A delicious No-Bake Biscoff Cheesecake pot, with a Biscoff Biscuit Base, creamy swirled Biscoff Cheesecake filling, topped with a biscoff sandwich biscuit.
Everything you will need for these Biscoff Cheesecake Pots:
- Biscoff spread
- Biscoff Biscuits
- Double cream
- Cream cheese
- Icing sugar
These cheesecakes are so simple to make and can literally be whipped up in under 30 minutes. The base consist of blitz Biscoff biscuit coated in melted butter. The topping is a whipped sweetened double cream and cream cheese with swirls of Biscoff spread.
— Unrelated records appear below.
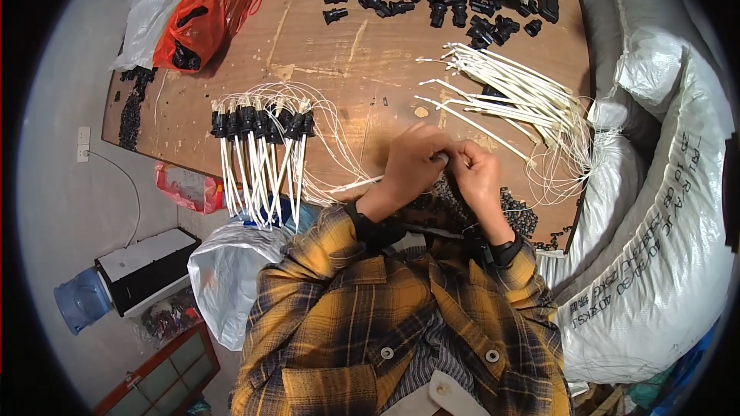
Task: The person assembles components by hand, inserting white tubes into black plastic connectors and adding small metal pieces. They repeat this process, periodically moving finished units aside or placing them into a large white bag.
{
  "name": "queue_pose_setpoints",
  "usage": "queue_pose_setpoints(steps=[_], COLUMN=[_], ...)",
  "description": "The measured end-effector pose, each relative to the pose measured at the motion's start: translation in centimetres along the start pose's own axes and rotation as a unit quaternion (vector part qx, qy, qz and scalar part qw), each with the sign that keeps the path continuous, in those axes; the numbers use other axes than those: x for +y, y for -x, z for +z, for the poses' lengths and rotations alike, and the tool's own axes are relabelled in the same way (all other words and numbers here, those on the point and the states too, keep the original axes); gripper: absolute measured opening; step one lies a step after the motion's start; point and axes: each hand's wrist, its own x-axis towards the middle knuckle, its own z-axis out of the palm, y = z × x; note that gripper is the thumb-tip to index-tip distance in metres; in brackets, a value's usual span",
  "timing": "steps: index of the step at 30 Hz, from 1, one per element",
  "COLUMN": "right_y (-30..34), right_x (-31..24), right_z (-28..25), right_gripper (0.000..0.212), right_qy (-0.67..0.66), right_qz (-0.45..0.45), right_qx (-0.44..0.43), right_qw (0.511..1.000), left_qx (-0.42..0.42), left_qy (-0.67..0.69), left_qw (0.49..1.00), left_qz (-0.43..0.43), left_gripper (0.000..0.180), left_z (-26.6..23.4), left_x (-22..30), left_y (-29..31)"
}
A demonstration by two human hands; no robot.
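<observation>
My left hand (412,162) and my right hand (476,173) meet over the near edge of the wooden table (347,54). Together they pinch a small black part (442,159) with a white wire (354,183) trailing left from it. Below my hands lies a pile of small black pieces (518,214). To the left, a row of finished black sockets with white wires (262,150) hangs over the table edge. To the right lies a bundle of loose white sleeved wires (516,96).
Several black plastic sockets (432,4) are scattered at the table's far side. An orange plastic bag (196,27) sits at the far left. Large white woven sacks (663,208) stand on the right. A white bag (227,277), a box and a blue water jug (81,300) are on the floor.
</observation>
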Motion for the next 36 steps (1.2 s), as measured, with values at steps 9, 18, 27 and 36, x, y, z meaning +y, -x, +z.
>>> queue_pose_setpoints(steps=[9, 18, 27, 36], right_y=[1.3, 1.6, 1.7, 1.5], right_x=[-3.0, -3.9, -3.9, -3.5], right_z=[-0.2, 0.1, -0.1, 0.2], right_gripper=[0.010, 0.005, 0.013, 0.009], right_qy=[0.238, 0.235, 0.198, 0.219], right_qz=[-0.181, -0.217, -0.160, -0.222], right_qx=[0.043, 0.053, 0.025, 0.052], right_qw=[0.953, 0.946, 0.967, 0.949], left_qx=[0.050, 0.072, 0.062, 0.065], left_qy=[0.226, 0.031, 0.071, 0.011], left_qw=[0.945, 0.993, 0.980, 0.994], left_qz=[-0.232, -0.083, -0.173, -0.082], left_gripper=[0.028, 0.019, 0.020, 0.019], left_z=[0.0, -0.6, -0.8, -0.9], left_x=[-1.0, -0.6, -0.3, -1.2], left_y=[1.0, 1.1, 1.1, 1.0])
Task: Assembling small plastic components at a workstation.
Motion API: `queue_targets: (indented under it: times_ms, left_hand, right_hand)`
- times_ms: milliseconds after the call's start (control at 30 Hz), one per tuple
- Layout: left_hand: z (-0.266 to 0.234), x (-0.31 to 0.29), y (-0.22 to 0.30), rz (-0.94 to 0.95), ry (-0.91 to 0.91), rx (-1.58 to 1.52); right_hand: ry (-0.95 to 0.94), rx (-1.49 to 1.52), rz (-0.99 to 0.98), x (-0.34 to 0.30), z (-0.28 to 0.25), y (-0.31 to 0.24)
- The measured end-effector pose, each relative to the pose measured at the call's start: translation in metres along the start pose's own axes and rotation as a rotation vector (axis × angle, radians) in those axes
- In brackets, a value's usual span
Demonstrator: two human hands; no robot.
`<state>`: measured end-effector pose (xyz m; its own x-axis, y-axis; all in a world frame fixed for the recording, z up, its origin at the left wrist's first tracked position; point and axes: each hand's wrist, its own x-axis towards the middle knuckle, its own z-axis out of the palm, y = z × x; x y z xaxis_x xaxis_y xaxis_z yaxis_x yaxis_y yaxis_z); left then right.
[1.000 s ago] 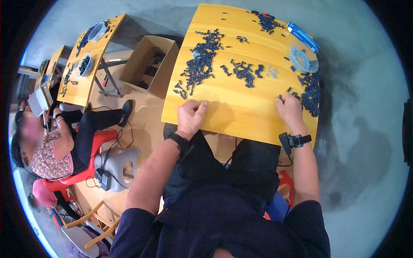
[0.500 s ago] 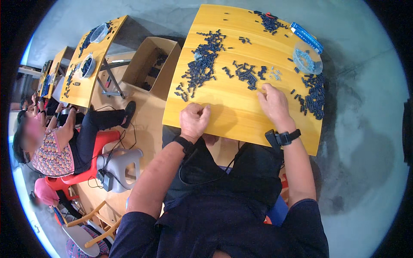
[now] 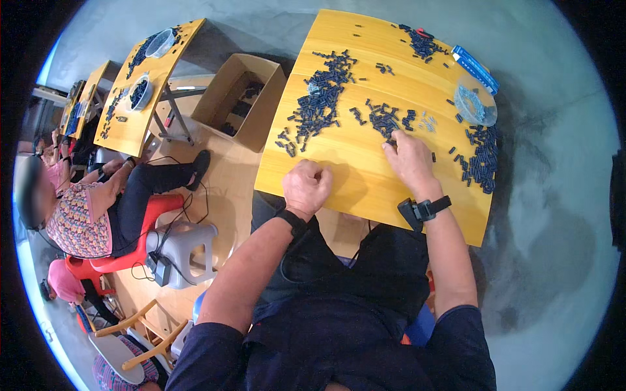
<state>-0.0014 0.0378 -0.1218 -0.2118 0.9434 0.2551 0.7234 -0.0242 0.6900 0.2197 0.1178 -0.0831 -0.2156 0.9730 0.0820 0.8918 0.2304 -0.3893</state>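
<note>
My left hand [image 3: 308, 187] is closed in a loose fist over the near edge of the yellow wooden table [image 3: 365, 189]. Whatever it may hold is hidden. My right hand [image 3: 411, 159] reaches to the near side of a middle pile of small black cylindrical parts [image 3: 383, 118], its fingertips pinched together at the pile's edge. What lies between them is too small to make out. Beside that pile are several small clear or silvery pieces [image 3: 428, 122]. A larger heap of black parts [image 3: 319, 104] spreads along the left, and another heap [image 3: 480, 156] lies at the right edge.
A clear tub [image 3: 475, 105] of light-blue pieces and a blue box [image 3: 475, 69] stand at the far right. More black parts [image 3: 424, 45] lie at the back. An open cardboard box [image 3: 242, 104] sits left of the table; a person [image 3: 85, 215] sits at another table [image 3: 147, 78].
My right hand has come to the near edge of the middle pile, its fingertips now touching the parts there. My left hand stays closed near the table edge. The whole view has shifted slightly.
</note>
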Motion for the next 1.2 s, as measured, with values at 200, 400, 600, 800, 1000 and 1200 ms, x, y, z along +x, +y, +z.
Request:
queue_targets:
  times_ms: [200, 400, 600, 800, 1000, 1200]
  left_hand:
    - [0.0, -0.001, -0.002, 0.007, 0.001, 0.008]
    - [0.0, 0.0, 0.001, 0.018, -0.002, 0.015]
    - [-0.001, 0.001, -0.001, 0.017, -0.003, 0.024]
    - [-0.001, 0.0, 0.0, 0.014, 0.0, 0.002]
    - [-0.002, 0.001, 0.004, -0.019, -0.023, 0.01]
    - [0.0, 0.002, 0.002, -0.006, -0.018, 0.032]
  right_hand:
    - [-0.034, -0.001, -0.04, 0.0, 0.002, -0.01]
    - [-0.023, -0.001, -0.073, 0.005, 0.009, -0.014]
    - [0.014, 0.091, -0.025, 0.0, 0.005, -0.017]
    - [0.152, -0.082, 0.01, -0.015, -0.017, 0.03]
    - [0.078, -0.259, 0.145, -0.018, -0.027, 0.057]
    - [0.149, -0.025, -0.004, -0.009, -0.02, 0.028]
The cheesecake is finished off with a Biscoff biscuit.
6 Ingredient Biscoff Cheesecake Pots
- A food processor
- 150 g Biscoff biscuits
- 75 g Butter
- 200 ml Double cream
- 300 g Cream cheese
- 60 g Icing sugar
- 120 g Biscoff spread
- Place the Lotus biscuits in a food processor and blitz. Mix with the melt butter and press into the bottom of the glasses and place in the fridge for 10 minutes.
- In a bowl whip together the cream cheese, icing sugar and double cream. When it reaches firm peak fold through the biscoff spread. You may need to heat it gently so if can be folded through.
- Scoop the cheesecake mixture on top of the bases and place back in the fridge to set.
- Serve with a Lotus biscuit on top!